Instructions to follow: Each line of the listing, apart from the pictures, is to be printed exactly.

——

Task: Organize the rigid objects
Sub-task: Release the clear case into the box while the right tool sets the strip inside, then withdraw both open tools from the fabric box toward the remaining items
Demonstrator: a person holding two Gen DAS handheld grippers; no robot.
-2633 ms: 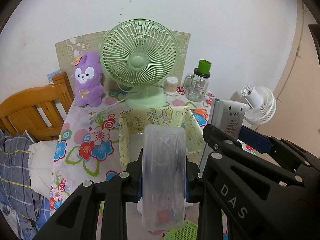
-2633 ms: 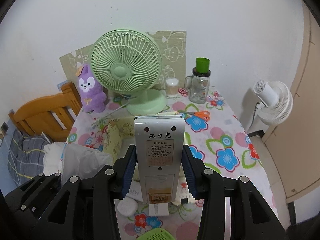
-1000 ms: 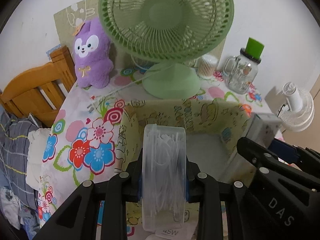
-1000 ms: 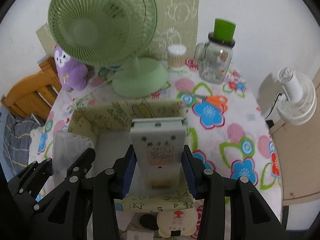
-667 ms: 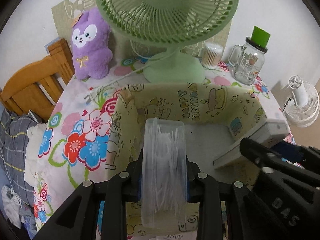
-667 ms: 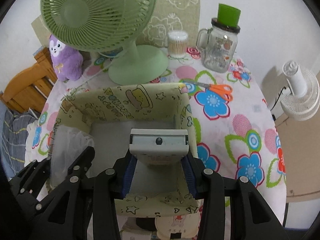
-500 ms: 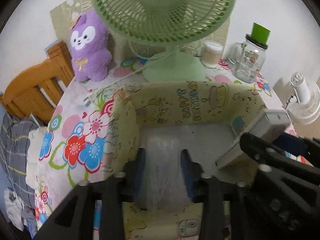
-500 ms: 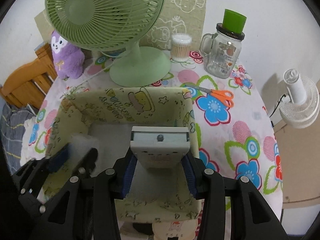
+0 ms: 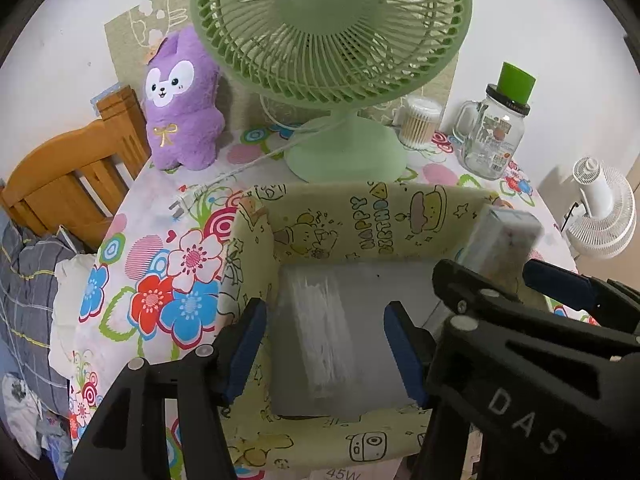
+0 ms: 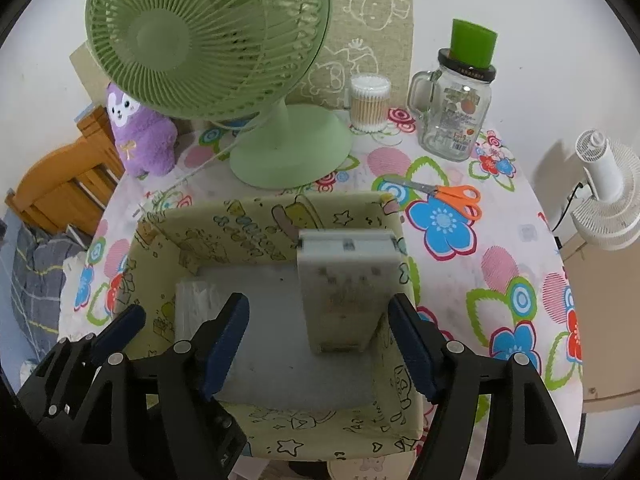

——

Solution:
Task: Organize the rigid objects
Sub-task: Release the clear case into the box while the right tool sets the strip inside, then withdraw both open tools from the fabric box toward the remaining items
Demonstrator: a person holding two Gen DAS handheld grippers; no robot.
-2633 ms: 
-2633 ms: 
-1000 ms: 
-1000 ms: 
-667 ms: 
-667 ms: 
-500 ms: 
-500 ms: 
+0 ms: 
+0 ms: 

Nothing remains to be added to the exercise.